Brobson Lutz M.D. with investigative assistance by Joel Hitchcock Tilton

 

Epidemiology of the New Orleans hangover
In a drinking city like New Orleans, the hangover is a staple embedded in our DNA, just like red beans and rice.

The chemistry and physiology of the hangover are still poorly understood. Somehow excess alcohol triggers increased levels of toxic chemicals and cellular messages called cytokines leading to dizziness, throbbing headaches, rapid heart rates, nausea, vomiting, a relative dehydration and increased sensitivity to light and sound.
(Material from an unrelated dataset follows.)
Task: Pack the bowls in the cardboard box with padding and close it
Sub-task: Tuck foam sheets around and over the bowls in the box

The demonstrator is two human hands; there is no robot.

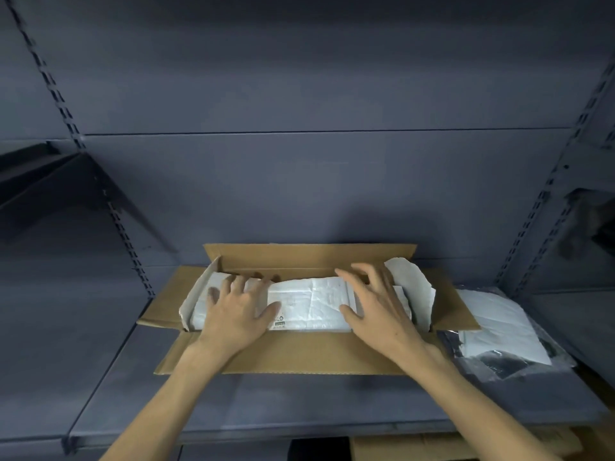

The incidence likely peaks in the late teen years and early 20s. Younger visitors to our city are probably at higher risk than locals. And hangover incidence falls with increasing age, with wisdom emerging as the most effective immunization against recurrent attacks.

Favorite hangover cures abound, but the New Orleans go-to hangover aide in my opinion remains Ya-Ka-Mein, aka Old Sober.



Three Hangover Recipes From Three Chefs

 

Caesar’s Hangover Remedy

1 packet instant Ramen

1 quart water

2 whole eggs

Scallions

Siracha

2 extra-strength Aleve

1 bottle Pedialyte

Bring water to a boil. Add Ramen with seasoning packet and flavored oil packet. Turn down to a simmer and cook for 3 minutes. While noodles are cooking, crack eggs and scramble in a separate bowl. Remove Ramen from heat and stir in eggs until cooked, about 2 minutes. Pour into a bowl, add minced scallions and Siracha. Take the two Aleve with the Pedialyte. Proceed to sit on your most comfy couch and crush your hangover.

 

Nick’s Hangover Remedy:

Take two shots of whiskey.

 

Jonathan’s Hangover Remedy:

1 Tablespoon veg oil

6 ounces ground beef

One slice American cheese

1 Tablespoon mayo

Two slices of bunny bread

One leaf of Ice burg lettuce

One slice onion

Salt

Pepper

1 cheap beer

4 Advil

Season beef patty well with salt and pepper. Sear on high heat in oil till desired doneness. Toast the bread if that’s your thing. Add cheese on the burger patty while it’s still hot, and then build the burger with the rest of the ingredients. Eat it in four bites and slam the whole beer. Then take the Advil.